Problem to have the datas

Hello,

I have a Couchbase base server through Docker images (2 nodes). I upload 123000 nested JSON into the base.
In the JSON file, I have a “datas” field which is a list of objects.
To query the datas inside these objects, I use UNNEST but no success.


SELECT f1.date_record, f1.id_cycle, f1.train, f1.vehicule, f1.dcu, datas.Time, datas.PPOR, datas.IPOR, datas.TPOR
FROM R2N_door_system.opening.f1 UNNEST datas;

And I have this message in the couhbase Webserver:

{
“status”: “No data returned from server”
}

With the Python SDK, I have this message:

couchbase.exceptions.TimeoutException: <RC=0xC9[LCB_ERR_TIMEOUT (201)], HTTP Request failed. Examine ‘objextra’ for full result, Results=1, C Source=(src/pycbc_http.c,197), OBJ=ViewResult<rc=0xC9[LCB_ERR_TIMEOUT (201)], value=b’}', http_status=0, tracing_context=0, tracing_output=None>, Context={‘first_error_code’: 0, ‘http_response_code’: 0, ‘first_error_message’: ‘’, ‘statement’: ‘SELECT f1.date_record, f1.id_cycle, f1.train, f1.vehicule, f1.dcu, datas.Time, datas.PPOR, datas.IPOR, datas.TPOR, datas.FDCF, datas.FDCV FROM R2N_door_system.opening.f1 UNNEST datas;’, ‘client_context_id’: ‘8e66d45c8f488ae3’, ‘query_params’: ‘’, ‘http_response_body’: ‘’, ‘endpoint’: ‘’, ‘type’: ‘QueryErrorContext’}, Tracing Output={“:nokey:0”: null}>

What is the problem ? I know that the datas are OK because when I try this query:

SELECT date_record, id-cycle, train, vehicule, dcu, datas[*].Time, datas[*].IPOR, datas[*].UPOR, datas[*].PPOR 
FROM R2N_door_system.opening.f1

No problem to have the results. But not in a right structure for me.

Regards.

Rémy

Nobody knows why UNNEST causes LCB_ERR_TIMEOUT (201) error ?

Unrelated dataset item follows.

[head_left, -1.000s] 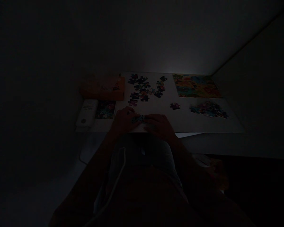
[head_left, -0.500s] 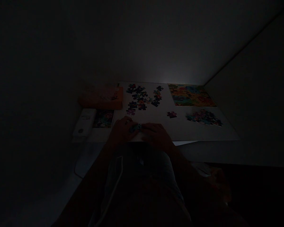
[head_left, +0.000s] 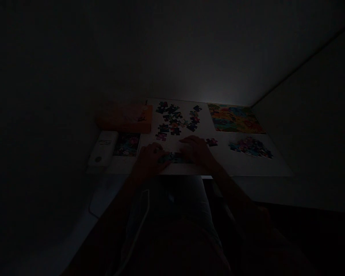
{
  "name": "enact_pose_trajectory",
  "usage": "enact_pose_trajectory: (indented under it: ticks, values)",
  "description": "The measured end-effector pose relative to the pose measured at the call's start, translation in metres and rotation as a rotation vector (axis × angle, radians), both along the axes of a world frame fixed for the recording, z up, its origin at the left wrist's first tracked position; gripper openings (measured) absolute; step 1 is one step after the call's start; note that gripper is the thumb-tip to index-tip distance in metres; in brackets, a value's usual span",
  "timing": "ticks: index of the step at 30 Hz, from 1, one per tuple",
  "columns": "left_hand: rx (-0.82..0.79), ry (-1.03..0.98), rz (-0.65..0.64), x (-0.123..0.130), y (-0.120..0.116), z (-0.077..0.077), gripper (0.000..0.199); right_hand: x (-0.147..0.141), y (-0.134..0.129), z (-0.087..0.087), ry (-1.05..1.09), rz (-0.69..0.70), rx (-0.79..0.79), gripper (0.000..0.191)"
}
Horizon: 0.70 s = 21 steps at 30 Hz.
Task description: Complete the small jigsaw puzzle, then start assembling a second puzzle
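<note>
The scene is very dark. A strip of joined puzzle pieces (head_left: 176, 157) lies near the table's front edge, between my hands. My left hand (head_left: 149, 159) rests at its left end, thumb and fingers on the pieces. Over its right part lies my right hand (head_left: 196, 150), fingers stretched out toward the left. Loose dark puzzle pieces (head_left: 172, 119) are spread on the white table (head_left: 221, 161) beyond my hands. One pink and dark piece (head_left: 212, 142) lies just right of my right hand.
A heap of puzzle pieces (head_left: 251, 147) lies at the right, below a colourful animal picture (head_left: 235, 118). At the left are an orange box (head_left: 132, 120), a white device with a cable (head_left: 103, 148) and a small dark picture card (head_left: 127, 145).
My right hand has moved slightly forward and right, and its fingers have spread. More of the joined strip now shows between my hands. The view has shifted a little.
</note>
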<state>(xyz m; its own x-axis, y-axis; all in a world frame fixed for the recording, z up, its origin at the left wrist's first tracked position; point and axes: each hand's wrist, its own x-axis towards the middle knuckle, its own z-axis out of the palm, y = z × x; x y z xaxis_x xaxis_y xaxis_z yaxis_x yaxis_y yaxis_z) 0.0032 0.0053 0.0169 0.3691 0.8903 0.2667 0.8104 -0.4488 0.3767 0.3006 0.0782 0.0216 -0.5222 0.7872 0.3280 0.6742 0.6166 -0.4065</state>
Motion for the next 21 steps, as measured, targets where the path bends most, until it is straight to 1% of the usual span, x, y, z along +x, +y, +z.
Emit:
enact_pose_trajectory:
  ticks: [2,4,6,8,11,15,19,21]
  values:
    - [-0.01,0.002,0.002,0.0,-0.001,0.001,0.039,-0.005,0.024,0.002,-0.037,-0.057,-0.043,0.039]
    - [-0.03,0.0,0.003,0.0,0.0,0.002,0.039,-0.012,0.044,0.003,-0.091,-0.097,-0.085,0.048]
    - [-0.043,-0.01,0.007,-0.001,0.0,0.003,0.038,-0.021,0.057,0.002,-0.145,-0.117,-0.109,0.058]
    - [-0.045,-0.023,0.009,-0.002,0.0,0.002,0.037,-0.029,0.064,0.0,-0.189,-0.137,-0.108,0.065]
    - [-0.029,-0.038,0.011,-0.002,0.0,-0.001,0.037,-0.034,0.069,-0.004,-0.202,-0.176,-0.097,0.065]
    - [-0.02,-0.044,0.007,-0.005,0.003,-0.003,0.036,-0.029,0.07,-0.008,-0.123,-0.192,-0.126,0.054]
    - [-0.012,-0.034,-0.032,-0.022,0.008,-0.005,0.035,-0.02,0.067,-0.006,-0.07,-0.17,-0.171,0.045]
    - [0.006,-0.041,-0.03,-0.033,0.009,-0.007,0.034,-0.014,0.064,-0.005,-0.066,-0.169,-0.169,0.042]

To narrow the issue, Try the query in web console or cbq shell or curl
Also with limit and see i that works.

How many documents and how large is the average “datas” array? - you’ll be getting SELECT SUM(ARRAY_LENGTH(datas)) FROM R2N_door_system.opening.f1 results.

Thanks for your reply,

I made the query with UNNEST in the WebConsole and I have:

{
“status”: “No data returned from server”
}

@remy ,

Is datas is ARRAY ? If not UNNEST eliminate them (If needed use LEFT UNNEST). Also try this

SELECT f1.date_record, f1.id_cycle, f1.train, f1.vehicule,
                 f1.dcu, datas.Time, datas.PPOR, datas.IPOR, datas.TPOR
FROM R2N_door_system.opening.f1  AS f1
UNNEST f1.datas AS datas;

Thank for your reply
Hereunder the result of your query :slight_smile:

[
{
“$1”: 10047582
}
]

@remy With 123000 documents the average array length must then be ~81.

If @vsr1’s suggestion makes no difference, is it possible to add a LIMIT clause and profile the query to confirm where the time is spent?

(cbq)

\set -profile timings;
SELECT f1.date_record, f1.id_cycle, f1.train, f1.vehicule,
                 f1.dcu, datas.Time, datas.PPOR, datas.IPOR, datas.TPOR
FROM R2N_door_system.opening.f1  AS f1
UNNEST f1.datas AS datas
LIMIT 1000000;
  • If a LIMIT of 1,000,000 is unsuccessful then try 100,000 too.

(My guess is that the time taken to fetch 123000 documents is close enough to the timeout that the addition of the UNNEST to multiply each ~80 times results in exceeding the timeout. The profile should highlight where the bulk of the time is spent.)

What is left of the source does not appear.